The other day I was driving into work listening to the news on the radio. This was a mistake. I usually listen to podcasts or music but this particular day I needed a traffic report and so had the news channel on. While waiting for the traffic reporter to tell me what I already knew, the station did a report in which they interviewed a state legislator. As soon as this man started talking my dislike of him registered. The more he talked the more my dislike grew. By the time the interview was over I was convinced this man was pure evil and was out to destroy the state.
What happened to me? I don’t even know this man and could not even tell you his name. But in that moment I was convinced not only that he was wrong – but that his motives were malevolent. Was he even human?
Of course he is human. He has a name, a family, a history. But in those few moments of listening to an edited interview, I removed his humanness and made him into a caricature. Worse yet, I had forgotten a foundational truth of scripture: we are ALL created in the image of God. (Genesis 1:27)
I am convinced that if we are going to grow in discipleship, if we are going to develop in Christ-likeness, if we are going to do our part in bringing in the kingdom of God, then we MUST learn to see the imprint of the divine in others. Jesus reminds us that when the end of time comes, we will be judged on the way we reacted when he came to us hungry, thirsty, naked, sick, in prison, and yes, even when he came to us as a stranger. (Matthew 25)
Think about that.
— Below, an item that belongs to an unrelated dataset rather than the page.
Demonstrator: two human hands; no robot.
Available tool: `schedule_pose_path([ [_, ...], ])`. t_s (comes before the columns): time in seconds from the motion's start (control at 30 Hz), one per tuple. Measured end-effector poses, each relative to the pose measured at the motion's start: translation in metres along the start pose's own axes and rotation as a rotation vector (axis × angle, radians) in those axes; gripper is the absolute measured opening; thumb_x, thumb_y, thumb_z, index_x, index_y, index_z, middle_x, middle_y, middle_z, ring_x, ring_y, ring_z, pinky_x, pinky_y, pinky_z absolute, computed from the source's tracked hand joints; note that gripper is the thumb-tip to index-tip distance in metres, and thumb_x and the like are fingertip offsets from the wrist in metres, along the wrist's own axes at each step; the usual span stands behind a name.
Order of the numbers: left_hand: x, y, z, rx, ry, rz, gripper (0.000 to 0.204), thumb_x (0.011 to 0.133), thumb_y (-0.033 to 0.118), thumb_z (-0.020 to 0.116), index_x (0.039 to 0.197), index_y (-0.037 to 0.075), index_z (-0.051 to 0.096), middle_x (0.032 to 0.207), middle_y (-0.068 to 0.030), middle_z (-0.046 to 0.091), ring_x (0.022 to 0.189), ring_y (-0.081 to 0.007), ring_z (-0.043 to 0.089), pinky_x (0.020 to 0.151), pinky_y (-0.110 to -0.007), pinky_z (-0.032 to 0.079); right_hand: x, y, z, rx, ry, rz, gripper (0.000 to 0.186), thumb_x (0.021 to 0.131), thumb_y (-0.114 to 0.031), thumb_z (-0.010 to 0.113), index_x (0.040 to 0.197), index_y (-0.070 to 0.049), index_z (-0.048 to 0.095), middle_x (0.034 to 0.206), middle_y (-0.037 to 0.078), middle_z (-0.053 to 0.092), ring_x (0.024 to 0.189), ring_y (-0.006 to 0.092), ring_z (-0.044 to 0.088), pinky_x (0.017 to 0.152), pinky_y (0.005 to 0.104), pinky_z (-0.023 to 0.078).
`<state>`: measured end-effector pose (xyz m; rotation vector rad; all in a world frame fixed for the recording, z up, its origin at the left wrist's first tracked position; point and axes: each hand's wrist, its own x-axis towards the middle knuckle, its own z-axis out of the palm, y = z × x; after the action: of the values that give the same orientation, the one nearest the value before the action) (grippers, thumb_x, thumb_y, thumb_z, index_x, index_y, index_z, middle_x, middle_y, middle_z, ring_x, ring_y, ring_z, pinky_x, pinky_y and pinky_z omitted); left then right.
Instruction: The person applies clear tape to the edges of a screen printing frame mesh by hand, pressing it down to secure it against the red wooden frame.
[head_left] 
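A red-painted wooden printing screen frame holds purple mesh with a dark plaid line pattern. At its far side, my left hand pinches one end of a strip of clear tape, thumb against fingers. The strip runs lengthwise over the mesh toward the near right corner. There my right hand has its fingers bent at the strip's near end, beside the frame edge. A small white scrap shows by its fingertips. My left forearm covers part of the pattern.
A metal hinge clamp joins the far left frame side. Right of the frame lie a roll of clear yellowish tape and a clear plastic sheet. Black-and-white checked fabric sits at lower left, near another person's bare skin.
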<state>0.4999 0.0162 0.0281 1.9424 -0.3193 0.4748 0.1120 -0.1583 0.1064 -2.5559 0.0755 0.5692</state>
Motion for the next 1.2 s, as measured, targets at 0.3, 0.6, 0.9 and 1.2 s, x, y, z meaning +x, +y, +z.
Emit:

Our final judgment is going to be based upon how we saw Christ in others and how we reacted with compassion and mercy and love.
One of my favorite writers, Richard Rhor, says: “When we can see the image of God where we are not accustomed to seeing the image of God, then we see with eyes not our own.” But here is the problem. There are places in our lives where we are accustomed to seeing God and places where we are not. When this happens we lock ourselves into a belief that WE know where God is and what God looks like. It becomes easier to see the image of God where we expect it and harder to see that image in places we don’t. What’s worse is the way this “not seeing” creates in us a belief that the image of God just does not exist in some people. Of course we would never say that – but our actions betray us.
We need to start seeing what we don’t expect to see. We need to find a way to look beyond first impressions and stereotypes. We need to find a way to notice people that go unnoticed. What we need – are new eyes.
Try this. As you go through your day ask God to show you the divine imprint in at least one person. Ask God to help you notice God’s image in someone – anyone. It may be the homeless man asking for change at the red light. It could be your barista or the person who hands over your meal through the drive-through window. It could be the woman cleaning your hotel room who speaks no English. It might even be a presidential candidate – or a state legislator.
And then, hopefully, little by little we will develop these new eyes. And when that happens – watch out. The world will be a different place.